Starting at the first line of the material below, retype each line exactly until you reach the line with "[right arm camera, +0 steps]", which is also included; pictures stay out.

###

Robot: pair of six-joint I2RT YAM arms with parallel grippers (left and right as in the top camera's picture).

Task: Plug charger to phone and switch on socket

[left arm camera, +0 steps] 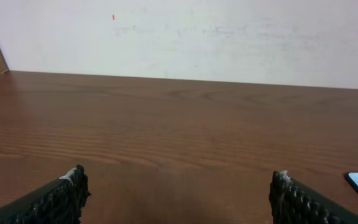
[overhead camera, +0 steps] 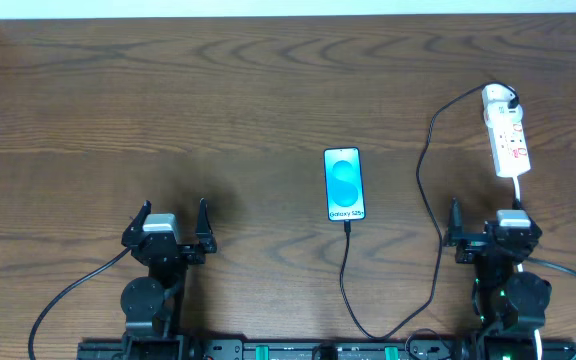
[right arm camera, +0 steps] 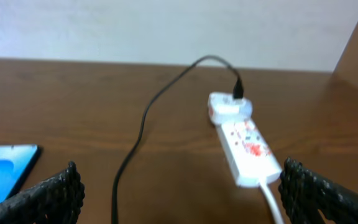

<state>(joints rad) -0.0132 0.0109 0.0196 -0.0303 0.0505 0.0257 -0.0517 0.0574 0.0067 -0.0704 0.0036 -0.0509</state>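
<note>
**Both grippers open above the table, with the phone, charger and socket laid out ahead of them**

Overhead view. The 2 arms sit at the near edge of a brown wooden table [overhead camera: 218, 90]. The left gripper [overhead camera: 174, 208] has its jaws spread wide and nothing between them; in its wrist view only bare wood lies between the 2 fingers. The right gripper [overhead camera: 487, 214] is likewise wide open and holds nothing.

The phone [overhead camera: 344, 184] lies flat, screen up, near the table's centre, between the 2 arms and well apart from both. The charger [overhead camera: 423, 170] runs as a thin black line from the phone's near short edge, loops toward the near table edge, then rises past the right gripper to a white plug head [overhead camera: 500, 97]. The plug head sits at the far end of the socket [overhead camera: 509, 143], which lies just beyond the right gripper. The thick white cord [right arm camera: 272, 202] leaves the socket's near end and passes close to the right finger.

Whether the connector tip is fully seated in the phone cannot be told, and neither can the position of the socket's switch.
</note>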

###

→ **Completed task**:
Robot: pair of six-joint I2RT YAM arms with parallel grippers (left and right as in the top camera's picture).

Task: Plug charger to phone and switch on socket

[left arm camera, +0 steps] 
[overhead camera, +0 steps] 
[right arm camera, +0 steps] 

The answer is complete.